Now you may say, Carson, I’ve seen plenty of movies where characters don’t have big memorable entrances. Shit, Neo is introduced in The Matrix sleeping in front of his computer. I’d say, first, a lot of those movies had smaller character counts. But second, you have to understand that THOSE WERE MOVIES. It’s a lot easier to remember a physical face. But we’re not seeing a physical face on the page. We’re seeing words. So you need to do other things to help us remember that face.

And that means, yes, you will approach your script differently than if you were writing an already-greenlit-movie. In fact, a lot of writers will write bigger memorable character intro scenes understanding that, once they film the script, they’ll likely get rid of that scene and bring the character in more naturally.

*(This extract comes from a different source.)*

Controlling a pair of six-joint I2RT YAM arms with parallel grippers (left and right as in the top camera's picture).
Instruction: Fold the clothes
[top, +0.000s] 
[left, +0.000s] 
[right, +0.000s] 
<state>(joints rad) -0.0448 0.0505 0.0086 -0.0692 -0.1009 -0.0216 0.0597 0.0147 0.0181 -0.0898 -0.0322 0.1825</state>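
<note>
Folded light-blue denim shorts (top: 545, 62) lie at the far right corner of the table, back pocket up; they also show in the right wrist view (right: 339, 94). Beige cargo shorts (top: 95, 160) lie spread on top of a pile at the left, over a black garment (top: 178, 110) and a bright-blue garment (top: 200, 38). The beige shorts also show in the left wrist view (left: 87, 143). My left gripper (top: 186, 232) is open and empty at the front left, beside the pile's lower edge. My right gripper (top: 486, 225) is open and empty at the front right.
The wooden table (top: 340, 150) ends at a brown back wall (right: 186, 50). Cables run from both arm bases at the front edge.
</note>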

But getting back to John Brown’s Body as a story. I thought this had potential. You have a group of people with a clear goal and the stakes for that goal feel pretty high. But my big issue with John Brown’s Body was that John Brown’s plan kinda sucked. It didn’t seem well-thought-through at all. Other characters even tell him that. Which I guess is okay, but the thing is, it makes John look kinda dumb. If he doesn’t even know where he’s going to get his army by the time he takes over the armory, I’d say that most intelligent people wouldn’t go through with that plan.

This conceptual faux pas weaves its slimy tentacles throughout the rest of the plot. Because every thing that goes wrong reminds you just how ill-conceived this plan was in the first place.

So if I were Greg – and it seems like he’s open to criticism – that’s the first thing I’d fix. Give John Brown a stronger plan. The more solid the plan, the more delicious the drama when things start to go south. From there, I’d stop introducing so many darn people, especially since half of them never make appearances again. Place your focus on the key characters and make sure all those characters get the kind of memorable introduction a big character deserves. That’s going to help a lot of things here. I wish Greg luck. Many Bothans died to help this review get written.

Script link: John Brown’s Body

[ ] What the hell did I just read?
[x] wasn’t for me
[ ] worth the read
[ ] impressive
[ ] genius

What I learned: Think of character introductions in terms of camera shots. If a character is important enough to get a close-up in the finished film, he/she’s important enough to get a proper description and memorable opening scene.